Home > Fiction > Amnesia > Page 2
Amnesia Page 2

by Peter Carey


  Some people are good at debt. We were bad at it, and only discovered it in the way people who get seasick learn of their weakness when the ship has left the shore. We were a journalist and a potter thinking they could send their kids to an expensive private school. You get the joke.

  Earlier I described how I abandoned these children on the footpath. Abandoned? For God’s sake, they were almost at the end of their investment curve. To listen to their conversation you would never dream that their parents were both third-generation socialists. Did they even remember their father toasting crumpets in the smoky fire? Can they hear their mother’s lovely voice sing “Moreton Bay”?

  I’ve been a prisoner at Port Macquarie

  At Norfolk Island and Emu Plains

  At Castle Hill and cursed Toongabbie

  At all those settlements I’ve worked in chains

  But of all places of condemnation

  And penal stations of New South Wales

  Of Moreton Bay I have found no equal

  Excessive tyranny each day prevails

  She sang that to our little girls? You bet she did.
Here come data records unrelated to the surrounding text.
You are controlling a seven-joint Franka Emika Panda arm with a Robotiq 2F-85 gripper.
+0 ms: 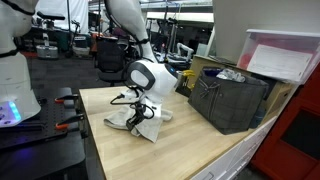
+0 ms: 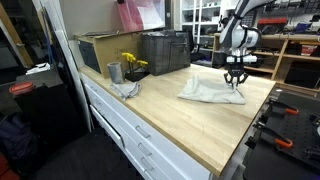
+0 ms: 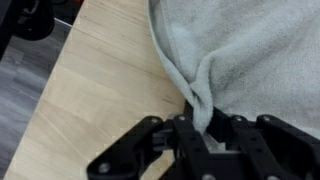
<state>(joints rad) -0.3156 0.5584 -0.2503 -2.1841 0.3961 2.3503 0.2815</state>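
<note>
Wrist view: gripper (image 3: 205, 122) tight on towel (image 3: 250, 40) fold; in both exterior views, seemingly hidden.

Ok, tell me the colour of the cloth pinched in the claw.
It is a light grey towel cloth, plain, unpatterned; the wrist view shows it best.

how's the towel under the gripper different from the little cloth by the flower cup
The towel lies spread out and mostly flat; the cloth is a smaller, crumpled heap. The towel sits under the gripper, which pinches a raised fold of it; the cloth lies untouched beside the metal cup of yellow flowers. Both are pale fabric on the wooden countertop.
</note>
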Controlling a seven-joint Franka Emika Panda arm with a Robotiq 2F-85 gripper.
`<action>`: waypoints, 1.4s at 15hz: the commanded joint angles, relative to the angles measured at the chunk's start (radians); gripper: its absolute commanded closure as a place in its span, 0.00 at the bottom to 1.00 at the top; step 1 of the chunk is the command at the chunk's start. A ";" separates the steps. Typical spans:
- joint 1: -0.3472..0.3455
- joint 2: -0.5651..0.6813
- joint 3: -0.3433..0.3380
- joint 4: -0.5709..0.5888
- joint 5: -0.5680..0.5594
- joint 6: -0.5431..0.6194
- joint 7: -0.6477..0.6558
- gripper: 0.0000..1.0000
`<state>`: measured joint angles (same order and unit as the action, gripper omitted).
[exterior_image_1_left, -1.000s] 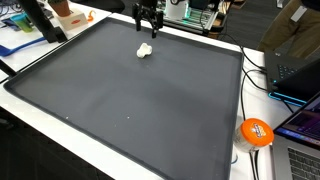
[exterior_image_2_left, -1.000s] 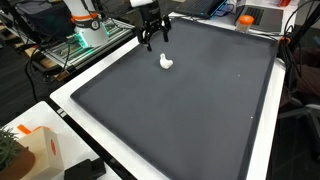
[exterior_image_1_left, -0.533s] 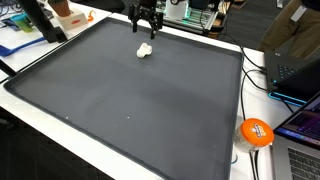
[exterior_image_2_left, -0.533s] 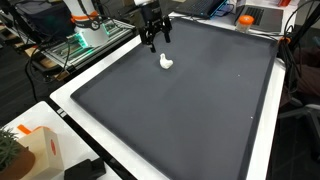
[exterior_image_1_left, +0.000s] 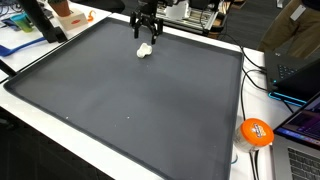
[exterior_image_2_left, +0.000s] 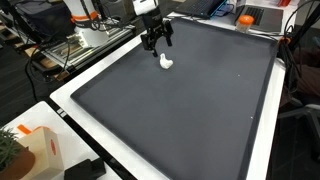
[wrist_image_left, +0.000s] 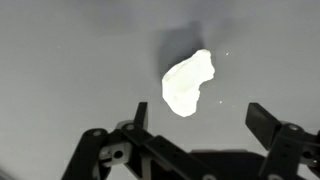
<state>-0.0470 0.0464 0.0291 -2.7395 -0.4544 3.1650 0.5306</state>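
A small white lump (exterior_image_1_left: 145, 51) lies on the dark grey mat (exterior_image_1_left: 130, 100) near its far edge. It shows in both exterior views (exterior_image_2_left: 166, 63) and fills the upper middle of the wrist view (wrist_image_left: 187, 82). My gripper (exterior_image_1_left: 146, 35) hangs just above and beside the lump, open and empty, as the exterior view (exterior_image_2_left: 157, 42) also shows. In the wrist view its two fingers (wrist_image_left: 200, 125) stand wide apart below the lump, not touching it.
The mat lies on a white table (exterior_image_1_left: 170, 170). An orange round object (exterior_image_1_left: 256, 132) and laptops (exterior_image_1_left: 300, 70) sit at one side. A tan box (exterior_image_2_left: 35, 150) stands at a table corner. Equipment and cables (exterior_image_2_left: 85, 40) crowd the edge by the arm's base.
My gripper has moved a little closer to the white lump, lower over the mat. The lump has not moved.
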 joint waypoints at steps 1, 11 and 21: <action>0.005 -0.072 -0.039 -0.031 -0.081 0.002 0.032 0.00; -0.085 -0.078 -0.065 -0.004 -0.626 0.148 0.290 0.00; -0.155 0.060 -0.161 -0.008 -0.927 0.326 0.307 0.00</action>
<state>-0.1836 0.0606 -0.1094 -2.7471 -1.3235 3.4472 0.8441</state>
  We had made the awful mistake of sending the girls to school with the children of our enemies. We thought we were saving Fiona from dyslexia. In fact we were wrecking her family by putting it under a financial strain it could not withstand. I would never once, not for a second, have thought to call Claire timid. How could I know that debt would make her so afraid? We got a line of credit for $50,000 and every time I acted like myself she hated it. She had loved me for those qualities before: I mean, my almost genetic need to take risk, to stand on principle, to poke the bully in the eye. I could not compromise, even when I was—so often—physically afraid. A sword hung over the marriage bed and I did not see it. I refused compromises she privately thought a father was morally obliged to make.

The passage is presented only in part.